* What is expected: When the line containing "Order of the" appears in the data below, begin copying there and stop only after the line containing "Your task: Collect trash".

* Data section:
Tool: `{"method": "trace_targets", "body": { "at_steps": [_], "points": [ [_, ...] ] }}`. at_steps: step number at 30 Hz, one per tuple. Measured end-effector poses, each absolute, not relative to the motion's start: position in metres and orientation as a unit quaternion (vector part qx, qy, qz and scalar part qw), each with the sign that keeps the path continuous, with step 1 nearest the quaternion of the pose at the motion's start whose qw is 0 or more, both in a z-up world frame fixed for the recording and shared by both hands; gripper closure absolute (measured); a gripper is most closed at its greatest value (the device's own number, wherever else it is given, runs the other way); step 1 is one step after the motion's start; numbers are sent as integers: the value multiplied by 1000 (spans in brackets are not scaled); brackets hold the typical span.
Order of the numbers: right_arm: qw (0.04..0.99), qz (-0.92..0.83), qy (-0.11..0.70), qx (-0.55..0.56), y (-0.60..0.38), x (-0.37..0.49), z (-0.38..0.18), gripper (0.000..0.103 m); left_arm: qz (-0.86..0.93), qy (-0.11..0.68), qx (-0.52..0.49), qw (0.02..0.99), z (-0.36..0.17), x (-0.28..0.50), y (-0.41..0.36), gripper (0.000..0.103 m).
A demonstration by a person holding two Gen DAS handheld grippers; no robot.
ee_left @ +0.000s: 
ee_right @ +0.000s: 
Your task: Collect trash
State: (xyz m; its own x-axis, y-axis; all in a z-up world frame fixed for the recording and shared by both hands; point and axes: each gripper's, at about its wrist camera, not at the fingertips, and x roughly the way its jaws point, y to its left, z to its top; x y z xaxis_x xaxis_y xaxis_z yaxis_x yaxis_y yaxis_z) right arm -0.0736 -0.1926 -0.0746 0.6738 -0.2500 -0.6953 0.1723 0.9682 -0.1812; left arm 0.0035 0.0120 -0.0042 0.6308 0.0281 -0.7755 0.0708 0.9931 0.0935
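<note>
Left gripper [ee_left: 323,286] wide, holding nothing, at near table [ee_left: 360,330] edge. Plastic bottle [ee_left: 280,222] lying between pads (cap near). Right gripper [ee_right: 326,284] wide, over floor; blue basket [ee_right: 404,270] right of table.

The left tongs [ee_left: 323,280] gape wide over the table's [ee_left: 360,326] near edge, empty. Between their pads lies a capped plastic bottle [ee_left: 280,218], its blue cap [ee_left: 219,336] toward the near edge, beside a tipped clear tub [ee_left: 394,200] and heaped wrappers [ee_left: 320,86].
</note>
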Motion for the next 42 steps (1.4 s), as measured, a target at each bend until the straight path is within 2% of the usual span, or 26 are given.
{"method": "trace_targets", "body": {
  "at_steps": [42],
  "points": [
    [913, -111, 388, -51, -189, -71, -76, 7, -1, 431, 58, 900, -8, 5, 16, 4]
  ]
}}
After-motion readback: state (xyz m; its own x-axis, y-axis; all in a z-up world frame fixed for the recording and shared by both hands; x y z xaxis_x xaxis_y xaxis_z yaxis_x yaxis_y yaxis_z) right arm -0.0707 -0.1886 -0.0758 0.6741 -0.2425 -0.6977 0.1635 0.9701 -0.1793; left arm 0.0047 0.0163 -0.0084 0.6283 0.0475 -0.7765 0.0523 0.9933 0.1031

* Final answer:
Order of the numbers: right_arm: qw (0.04..0.99), qz (-0.92..0.83), qy (-0.11..0.70), qx (-0.55..0.56), y (-0.60..0.38), x (-0.37..0.49), z (-0.38..0.18), gripper (0.000..0.103 m); left_arm: qz (-0.86..0.93), qy (-0.11..0.68), qx (-0.52..0.49), qw (0.02..0.99), z (-0.36..0.17), x (-0.28..0.50), y (-0.41..0.36), gripper (0.000..0.103 m).
A demonstration by a person holding two Gen DAS handheld grippers; no robot.
ee_left @ +0.000s: 
ee_right @ +0.000s: 
Your task: Collect trash

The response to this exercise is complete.